The proportion of SCLC among LC is decreasing over time; the proportion of women with SCLC is increasing. While the median OS remains stable at 8.5 months, 2-year OS has improved in 20 years. The benefit of IO is recovered with a profit of more than 4 months.
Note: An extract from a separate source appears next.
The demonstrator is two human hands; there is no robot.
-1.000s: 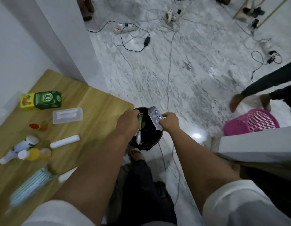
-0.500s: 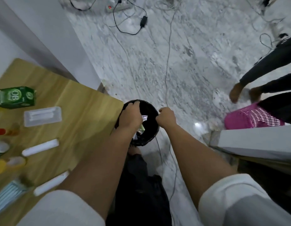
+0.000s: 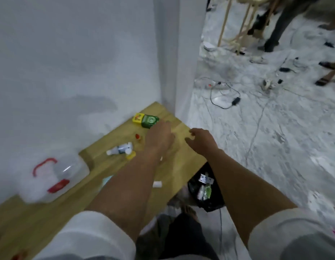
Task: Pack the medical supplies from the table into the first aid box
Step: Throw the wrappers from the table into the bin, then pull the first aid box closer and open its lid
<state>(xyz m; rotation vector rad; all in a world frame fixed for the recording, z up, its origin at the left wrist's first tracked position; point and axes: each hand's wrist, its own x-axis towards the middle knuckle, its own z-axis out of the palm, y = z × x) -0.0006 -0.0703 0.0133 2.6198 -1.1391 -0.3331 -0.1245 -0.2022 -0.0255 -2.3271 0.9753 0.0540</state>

Clinical trial identification

NCT04402099.

Editorial acknowledgement

Legal entity responsible for the study

CPHG (Collège des Pneumologues des Hôpitaux Généraux).

Funding

The present study was promoted by the French College of General Hospital Pulmonologists (CPHG) with the endowment funds of Fondation du Souffle, Le Nouveau Souffle, Couleur espoir, the labeling of InCa (Institut national du Cancer) and FHF-CNR, and financial support of following laboratories: AstraZeneca, Bayer, Boehringer Ingelheim, BMS, Chugai, Janssen, MSD, Lilly, Pfizer, Roche, Sanofi and Takeda.

Disclosure

M. Fore: Financial Interests, Personal, Other, Travel: France Oxygene. A. Cortot: Financial Interests, Personal, Advisory Board: AstraZeneca, Novartis, Roche, Pfizer, Janssen; Financial Interests, Personal, Invited Speaker: BMS, AstraZeneca, MSD, Pfizer, Novartis, Takeda, Roche, Novartis; Financial Interests, Institutional, Research Grant: Merck, Roche; Financial Interests, Institutional, Invited Speaker: AstraZeneca, Janssen, Xcovery, Roche, Novartis, Amgen, Mirati; Non-Financial Interests, Invited Speaker: French Thoracic Intergroup. D. Debieuvre: Financial Interests, Personal, Advisory Board: AstraZeneca, BMS, MSD, Janssen, Pfizer, OSE Immunotherapeutics, Novartis, SanofiAventis, Amgen, Roche, Ipsen; Financial Interests, Personal, Invited Speaker: Gilead, Takeda, Pfizer; Financial Interests, Institutional, Funding: Roche, AstraZeneca, Janssen, MSD, Pfizer, BMS, Lilly, Boehringer-Ingelheim, GSK, Chugaï, Chiesi, Novartis, Takeda, Bayer, Sanofi Aventis. All other authors have declared no conflicts of interest.